Google to the Rescue with Electronic Medical Records System?

Google Inc has unveiled a plan to help U.S. patients gain control of their medical records and is working with doctors’ groups, pharmacies and labs to help them securely share sensitive health data.

The long-rumored entry by Google into the highly sensitive field of health information came when Chief Executive Eric Schmidt introduced Thursday a service it calls Google Health at a health care industry conference in Orlando, Florida.

Google said it has signed deals with a range of companies, including medical tester Quest Diagnostics Inc, health insurer Aetna Inc, Walgreens and Walmart Stores Inc pharmacies, as well as several hospitals.

Google Health is a password-protected Web service where health records are stored on Google computers. It has a directory of outside medical services that lets users import doctors’ records, drug histories and medical test results.

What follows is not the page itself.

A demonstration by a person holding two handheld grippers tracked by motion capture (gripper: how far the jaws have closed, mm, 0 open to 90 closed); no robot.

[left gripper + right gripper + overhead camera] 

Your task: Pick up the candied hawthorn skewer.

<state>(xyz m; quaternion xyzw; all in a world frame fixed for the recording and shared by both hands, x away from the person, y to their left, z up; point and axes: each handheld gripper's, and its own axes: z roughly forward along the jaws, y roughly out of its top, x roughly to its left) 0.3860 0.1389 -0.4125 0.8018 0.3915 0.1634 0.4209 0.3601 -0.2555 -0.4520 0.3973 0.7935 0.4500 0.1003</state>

Google aims to foster sharing of information between these services, but keep control in patients’ hands, allowing them to schedule appointments or refill prescriptions, for example.

“We don’t know how to suck it out of the brains of doctors, but we know how to suck it out of the computer systems of doctors,” Schmidt said in an interview after his speech.

A week ago, Google said it was teaming up with leading academic medical researcher Cleveland Clinic to test a data exchange that puts patients in charge of records.

Schmidt said it would be a few months before Google Health is offered more widely.

CONSUMER-FOCUSED

For decades progress has been slow converting paper records often scrawled in illegible doctors’ script and stored in conflicting filing systems into centrally held digital records. IBM, Oracle Corp and Siemens AG, among many others, have worked on such digitization.

Few hospitals and primary care physicians use electronic records, and those that do suffer from conflicting formats.

Google’s biggest rival, Microsoft Corp, has introduced HealthVault, which gives users control over who sees what. Among start-ups active in the field are Revolution Health, a company backed by former AOL Chairman Steve Case.

Such personal health record services are based on the idea that individuals retain control of their data. “The information in your health record is yours and it doesn’t get shared with anyone else without your permission,” Schmidt said.

Electronic record-keeping have been held back by a lack of focus on consumer needs, not vague privacy fears, he said.

“Any end-user system has to have portability as its main principle and it has to be ‘normal-person’ designed, not doctor designed,” Schmidt said in the interview.

While medical providers are covered by U.S. privacy laws, there is little in the way of established privacy, security and data usage standards for electronic personal health records.

Google is prepared to resist fishing expeditions by lawyers seeking to subpoena personal medical records stored on Google Health. Last year, it went to court to defeat an effort by the U.S. Justice Department to request some Google search records.

“We’ve taken a pretty aggressive position in a pro-consumer way in the U.S., but I do want to assure you we are subject to U.S. law,” Schmidt said.

Google generates virtually all of its revenue from online advertising sales, but has no plans to sell ads on Google Health. Instead, it can make money indirectly when health record users search for other types of medical information.

Google, whose none-too-humble corporate mission “is to organize the world’s information and make it universally accessible and useful,” sees solving the complex privacy issues around health information as part of this broad undertaking.

By tackling medical privacy, Google also stands to benefit in finance and other areas where sensitive data is stored.